The characteristics of land set out above also apply to certain forms of capital. Some economists for this reason have doubted the usefulness of the distinction between land an capital.
Some forms of capital are fixed in supply in the short run, and their reward is therefore in the nature of a rent. If there is a sudden increase in the demand for steel, the existing blast furnaces and rolling mills will become more valuable because in the short run such plant cannot be increased in supply. In the long run of course the capacity of the steel industry can be increased; the resemblance to land applies only in the short run.
In the short run many forms of capital equipment have no effective cost of being used. They originally cost something to buy but having once been bought they cost no more to use than to leave idle, and in this sense they resemble land. Again, however, the resemblance is confined to the short run. In the long run machinery wears out and has to be replaced, and will not be replaced unless its earning promise to cover its cost of production.

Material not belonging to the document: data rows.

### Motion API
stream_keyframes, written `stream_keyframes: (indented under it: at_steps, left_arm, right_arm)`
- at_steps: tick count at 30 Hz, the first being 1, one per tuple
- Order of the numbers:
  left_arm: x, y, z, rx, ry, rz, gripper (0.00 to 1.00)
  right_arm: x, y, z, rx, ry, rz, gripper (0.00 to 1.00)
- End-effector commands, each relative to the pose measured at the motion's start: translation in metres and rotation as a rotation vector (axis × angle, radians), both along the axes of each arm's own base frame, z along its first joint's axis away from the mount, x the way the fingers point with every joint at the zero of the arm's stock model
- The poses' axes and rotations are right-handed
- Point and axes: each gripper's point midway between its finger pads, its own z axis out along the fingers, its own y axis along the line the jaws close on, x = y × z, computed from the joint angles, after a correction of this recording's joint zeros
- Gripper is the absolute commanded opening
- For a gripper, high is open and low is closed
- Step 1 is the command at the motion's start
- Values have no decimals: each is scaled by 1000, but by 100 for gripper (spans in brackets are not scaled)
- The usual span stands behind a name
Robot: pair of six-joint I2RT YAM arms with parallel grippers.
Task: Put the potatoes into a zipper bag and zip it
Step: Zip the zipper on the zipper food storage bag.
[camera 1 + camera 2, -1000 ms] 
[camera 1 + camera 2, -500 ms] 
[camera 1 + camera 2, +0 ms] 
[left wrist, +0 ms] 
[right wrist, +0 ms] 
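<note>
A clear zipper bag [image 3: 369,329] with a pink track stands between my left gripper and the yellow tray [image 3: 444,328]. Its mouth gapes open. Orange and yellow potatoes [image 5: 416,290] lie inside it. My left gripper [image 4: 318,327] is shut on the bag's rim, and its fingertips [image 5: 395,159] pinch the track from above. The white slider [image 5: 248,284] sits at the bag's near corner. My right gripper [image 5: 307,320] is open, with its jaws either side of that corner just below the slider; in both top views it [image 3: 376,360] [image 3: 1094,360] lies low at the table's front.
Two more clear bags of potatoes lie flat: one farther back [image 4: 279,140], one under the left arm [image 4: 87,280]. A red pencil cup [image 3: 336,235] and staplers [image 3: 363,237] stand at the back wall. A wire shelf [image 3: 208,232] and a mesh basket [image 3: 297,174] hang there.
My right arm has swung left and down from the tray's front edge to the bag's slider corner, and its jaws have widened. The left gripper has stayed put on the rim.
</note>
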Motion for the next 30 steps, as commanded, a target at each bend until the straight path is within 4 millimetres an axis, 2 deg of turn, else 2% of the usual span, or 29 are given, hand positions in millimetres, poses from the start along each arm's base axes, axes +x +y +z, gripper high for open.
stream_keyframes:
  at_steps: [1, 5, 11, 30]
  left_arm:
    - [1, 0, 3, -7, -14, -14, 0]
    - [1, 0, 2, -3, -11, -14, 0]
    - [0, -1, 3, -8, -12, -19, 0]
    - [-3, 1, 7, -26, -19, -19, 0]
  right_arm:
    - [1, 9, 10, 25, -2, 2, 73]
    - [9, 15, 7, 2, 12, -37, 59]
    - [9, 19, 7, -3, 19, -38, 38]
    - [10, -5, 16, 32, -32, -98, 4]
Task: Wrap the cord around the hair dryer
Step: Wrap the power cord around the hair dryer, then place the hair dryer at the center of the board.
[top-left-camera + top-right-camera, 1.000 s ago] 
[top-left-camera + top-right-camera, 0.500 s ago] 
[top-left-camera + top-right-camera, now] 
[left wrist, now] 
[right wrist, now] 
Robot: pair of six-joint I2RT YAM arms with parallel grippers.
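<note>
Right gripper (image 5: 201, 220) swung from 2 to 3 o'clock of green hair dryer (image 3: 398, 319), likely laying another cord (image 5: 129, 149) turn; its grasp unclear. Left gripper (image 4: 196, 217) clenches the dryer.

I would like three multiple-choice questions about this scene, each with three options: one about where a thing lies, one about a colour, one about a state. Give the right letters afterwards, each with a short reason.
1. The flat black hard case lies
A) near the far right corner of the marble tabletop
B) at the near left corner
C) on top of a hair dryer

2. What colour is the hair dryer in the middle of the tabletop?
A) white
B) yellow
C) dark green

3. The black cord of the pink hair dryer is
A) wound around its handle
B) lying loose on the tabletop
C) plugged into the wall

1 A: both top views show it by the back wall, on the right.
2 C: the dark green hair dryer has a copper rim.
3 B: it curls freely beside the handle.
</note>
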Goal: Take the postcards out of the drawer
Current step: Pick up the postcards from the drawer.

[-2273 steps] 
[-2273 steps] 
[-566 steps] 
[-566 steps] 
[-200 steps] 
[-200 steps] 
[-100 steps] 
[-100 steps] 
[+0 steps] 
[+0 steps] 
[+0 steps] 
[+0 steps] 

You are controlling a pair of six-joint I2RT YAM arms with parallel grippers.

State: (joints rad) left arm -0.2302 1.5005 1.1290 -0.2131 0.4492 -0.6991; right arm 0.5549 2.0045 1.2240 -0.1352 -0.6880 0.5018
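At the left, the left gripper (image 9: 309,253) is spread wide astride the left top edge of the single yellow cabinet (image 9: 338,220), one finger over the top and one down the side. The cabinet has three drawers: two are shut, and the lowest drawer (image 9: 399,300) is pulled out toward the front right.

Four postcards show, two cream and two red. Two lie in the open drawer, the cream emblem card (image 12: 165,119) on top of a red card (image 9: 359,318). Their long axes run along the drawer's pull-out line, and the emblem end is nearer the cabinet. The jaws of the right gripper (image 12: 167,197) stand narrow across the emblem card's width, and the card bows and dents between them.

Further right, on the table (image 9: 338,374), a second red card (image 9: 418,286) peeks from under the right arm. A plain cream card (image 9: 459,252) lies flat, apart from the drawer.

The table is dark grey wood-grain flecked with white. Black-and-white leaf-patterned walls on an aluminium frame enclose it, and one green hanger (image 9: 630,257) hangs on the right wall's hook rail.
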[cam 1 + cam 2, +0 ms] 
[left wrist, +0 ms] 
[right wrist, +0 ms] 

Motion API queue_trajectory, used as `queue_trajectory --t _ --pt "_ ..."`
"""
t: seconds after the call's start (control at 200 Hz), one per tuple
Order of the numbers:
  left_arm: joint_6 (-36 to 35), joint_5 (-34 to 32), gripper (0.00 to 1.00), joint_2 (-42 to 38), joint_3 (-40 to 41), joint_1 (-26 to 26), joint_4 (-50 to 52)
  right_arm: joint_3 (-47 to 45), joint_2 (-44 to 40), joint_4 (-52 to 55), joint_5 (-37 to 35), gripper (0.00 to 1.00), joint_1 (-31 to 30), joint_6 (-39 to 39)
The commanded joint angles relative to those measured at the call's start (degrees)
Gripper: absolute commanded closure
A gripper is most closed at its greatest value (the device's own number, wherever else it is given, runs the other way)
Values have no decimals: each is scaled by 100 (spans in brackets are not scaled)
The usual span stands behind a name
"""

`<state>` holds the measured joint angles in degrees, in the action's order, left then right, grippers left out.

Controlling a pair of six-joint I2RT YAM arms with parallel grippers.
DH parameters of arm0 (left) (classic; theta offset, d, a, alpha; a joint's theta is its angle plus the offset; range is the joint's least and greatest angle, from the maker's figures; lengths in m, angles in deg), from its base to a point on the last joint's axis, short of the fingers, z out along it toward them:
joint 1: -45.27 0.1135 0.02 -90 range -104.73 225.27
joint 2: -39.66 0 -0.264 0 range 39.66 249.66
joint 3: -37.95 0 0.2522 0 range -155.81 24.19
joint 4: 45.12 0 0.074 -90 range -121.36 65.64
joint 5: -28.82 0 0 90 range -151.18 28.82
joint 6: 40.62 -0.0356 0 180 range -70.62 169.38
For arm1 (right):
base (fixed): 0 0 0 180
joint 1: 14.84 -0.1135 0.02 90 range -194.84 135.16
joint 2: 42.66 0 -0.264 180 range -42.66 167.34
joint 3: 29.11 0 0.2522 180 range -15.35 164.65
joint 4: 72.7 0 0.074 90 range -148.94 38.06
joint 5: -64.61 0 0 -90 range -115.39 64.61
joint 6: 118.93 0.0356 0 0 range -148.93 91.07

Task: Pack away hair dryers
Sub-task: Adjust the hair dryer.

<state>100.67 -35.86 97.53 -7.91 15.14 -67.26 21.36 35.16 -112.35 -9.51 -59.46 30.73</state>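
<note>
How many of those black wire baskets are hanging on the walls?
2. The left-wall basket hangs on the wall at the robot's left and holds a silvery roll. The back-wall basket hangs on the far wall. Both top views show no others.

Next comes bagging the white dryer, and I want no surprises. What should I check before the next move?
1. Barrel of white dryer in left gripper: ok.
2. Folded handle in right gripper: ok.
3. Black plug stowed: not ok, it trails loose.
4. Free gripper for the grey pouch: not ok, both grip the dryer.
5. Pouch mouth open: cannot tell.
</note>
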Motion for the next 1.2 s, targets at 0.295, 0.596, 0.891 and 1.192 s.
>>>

Marshall referred to the earnings of such equipment as ‘quasi rent’ because, although resembling a rent in the short run, they were not a true rent as they did not resemble the earnings of land in the long run. The principle can be applied very widely; there are rent elements for example in the wages of workers whose supply is fixed in the short run because of a long period of training required for the job. If the supply of a particular type of worker is fixed because of some rare natural gift required, the excess wages he earns because of the scarcity are a true rent, because they persist in the long run as well as in the short run.
It will be seen that it is quite possible to do without the concept of rent in economic analysis, assimilating land to other forms of capital. Its only claim to separate consideration is that its supply curve is unusually inelastic. Even this is only true of land as a whole. The supply of land for a particular use is obviously elastic as more land can be brought in from other uses. The supply of land for a particular purpose therefore has an opportunity cost, for if it is used for one purpose it cannot be used for another. However, the term rent has now become part of terminology of economics for describing the return to any factor of production the supply of which is highly inelastic. It is a useful short way of writing this phrase.